Hey so I've been working on my rear window channel on a 66 tempest 4 door. when I cut out the bottom, I looked inside and the top of the trunk area/bottom of the catwalk cavity is pretty heavy with surface rust from water intrusion from the window channel Over the years. I'd rather not cut up the car more so I'm wondering what people have done because this is a common problem. I've tried looking into cavity wax or oil/ATF/kerosene home mixtures but I don't know if they will prevent the rust from growing (the rust isn't structurally bad), POR-15 but no way to really prep the area or apply it properly, rust mort (phosphoric acid) could work but I haven't had much luck applying it properly. Just looking for some ideas, or if not how to remove the catwalk area in a way to be able to weld it back together easily.

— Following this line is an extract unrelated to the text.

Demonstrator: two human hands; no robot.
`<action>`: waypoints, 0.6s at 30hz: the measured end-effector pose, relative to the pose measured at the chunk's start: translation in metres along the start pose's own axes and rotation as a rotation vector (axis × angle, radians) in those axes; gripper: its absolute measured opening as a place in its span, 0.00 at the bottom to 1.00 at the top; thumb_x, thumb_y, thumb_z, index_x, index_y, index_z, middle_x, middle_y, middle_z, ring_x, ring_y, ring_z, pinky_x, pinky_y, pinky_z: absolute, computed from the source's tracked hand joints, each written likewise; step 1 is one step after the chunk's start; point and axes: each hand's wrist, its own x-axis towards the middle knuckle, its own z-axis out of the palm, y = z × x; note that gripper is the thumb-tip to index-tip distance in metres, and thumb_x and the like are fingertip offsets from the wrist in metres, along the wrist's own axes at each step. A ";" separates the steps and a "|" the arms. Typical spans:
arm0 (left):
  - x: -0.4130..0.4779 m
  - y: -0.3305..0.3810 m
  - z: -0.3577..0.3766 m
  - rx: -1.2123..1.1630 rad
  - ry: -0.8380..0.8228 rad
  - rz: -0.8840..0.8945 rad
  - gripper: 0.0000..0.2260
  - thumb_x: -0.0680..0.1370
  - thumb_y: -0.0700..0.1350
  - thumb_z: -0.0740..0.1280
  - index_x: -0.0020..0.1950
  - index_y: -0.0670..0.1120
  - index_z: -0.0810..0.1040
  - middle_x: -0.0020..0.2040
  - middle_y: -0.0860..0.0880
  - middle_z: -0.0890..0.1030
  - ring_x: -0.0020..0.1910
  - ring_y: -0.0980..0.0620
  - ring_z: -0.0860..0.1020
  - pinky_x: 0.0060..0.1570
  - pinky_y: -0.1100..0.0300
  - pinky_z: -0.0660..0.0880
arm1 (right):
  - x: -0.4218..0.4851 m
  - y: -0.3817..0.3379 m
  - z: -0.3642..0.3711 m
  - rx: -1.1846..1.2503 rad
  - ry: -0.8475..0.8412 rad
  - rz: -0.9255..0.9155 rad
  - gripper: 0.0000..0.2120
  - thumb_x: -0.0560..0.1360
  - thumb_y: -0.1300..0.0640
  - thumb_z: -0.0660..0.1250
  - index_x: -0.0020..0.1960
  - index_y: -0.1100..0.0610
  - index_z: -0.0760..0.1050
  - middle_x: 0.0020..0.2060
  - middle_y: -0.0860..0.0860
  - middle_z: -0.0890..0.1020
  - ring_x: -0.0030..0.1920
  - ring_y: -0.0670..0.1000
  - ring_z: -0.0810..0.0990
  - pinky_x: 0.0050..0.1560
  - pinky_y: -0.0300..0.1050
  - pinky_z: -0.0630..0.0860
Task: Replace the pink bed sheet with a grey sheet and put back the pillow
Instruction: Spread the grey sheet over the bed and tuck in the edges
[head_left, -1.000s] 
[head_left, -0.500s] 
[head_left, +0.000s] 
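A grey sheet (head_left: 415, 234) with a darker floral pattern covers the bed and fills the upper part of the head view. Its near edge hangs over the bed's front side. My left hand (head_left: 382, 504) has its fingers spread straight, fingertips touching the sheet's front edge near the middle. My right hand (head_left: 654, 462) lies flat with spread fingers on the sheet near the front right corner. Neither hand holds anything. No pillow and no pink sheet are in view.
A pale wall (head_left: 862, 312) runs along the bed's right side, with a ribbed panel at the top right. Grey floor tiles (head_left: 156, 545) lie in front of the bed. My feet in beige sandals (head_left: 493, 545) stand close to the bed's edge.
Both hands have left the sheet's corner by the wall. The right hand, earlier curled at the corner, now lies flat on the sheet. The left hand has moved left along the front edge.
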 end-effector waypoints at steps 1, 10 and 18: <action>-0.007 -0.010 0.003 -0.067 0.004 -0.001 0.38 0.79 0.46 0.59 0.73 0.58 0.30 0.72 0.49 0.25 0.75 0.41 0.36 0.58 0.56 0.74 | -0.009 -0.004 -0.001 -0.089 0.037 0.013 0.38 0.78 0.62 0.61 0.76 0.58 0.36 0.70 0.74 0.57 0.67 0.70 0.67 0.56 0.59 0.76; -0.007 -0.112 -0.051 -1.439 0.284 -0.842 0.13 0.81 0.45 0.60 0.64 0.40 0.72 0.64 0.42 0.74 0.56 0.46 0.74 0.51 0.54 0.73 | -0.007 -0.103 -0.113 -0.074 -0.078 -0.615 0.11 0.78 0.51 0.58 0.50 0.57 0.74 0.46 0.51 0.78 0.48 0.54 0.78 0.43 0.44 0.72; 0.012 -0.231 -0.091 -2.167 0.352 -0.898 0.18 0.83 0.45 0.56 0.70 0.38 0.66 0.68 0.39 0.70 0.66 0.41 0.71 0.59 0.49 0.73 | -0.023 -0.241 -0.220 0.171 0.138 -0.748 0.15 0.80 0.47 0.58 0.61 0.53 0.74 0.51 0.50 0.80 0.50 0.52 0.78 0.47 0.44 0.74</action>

I'm not really a great body man and the welder I have isn't the best for sheetmetal (lowes blue hawk brand) thanks!


----------



## GTOJUNIOR (Aug 7, 2011)

This may be just the ticket for such areas;
Internal Frame Coating w/Spray Nozzle | Eastwood


----------



## Dealer369 (Jan 15, 2017)

Here are some pictures for reference


----------



## Dealer369 (Jan 15, 2017)

GTOJUNIOR said:


> This may be just the ticket for such areas;
> Internal Frame Coating w/Spray Nozzle | Eastwood


I looked at that but it seems like the one review it had that was a "long term" review was horrible. Does anyone have experience with this product? I've never used Eastwood


----------



## Dealer369 (Jan 15, 2017)

ok so I talked to some guys over at a truck forum who like preserving patinas on old trucks. Boiled linseed oil and a solvent (mineral spirits, turpentine, ect.) is the magic formula that many of them swear by to prevent the rust from getting worse. So I'm thinking of givving this a try to seal out the oxygen to preserve the sealed panels from rusting further.


----------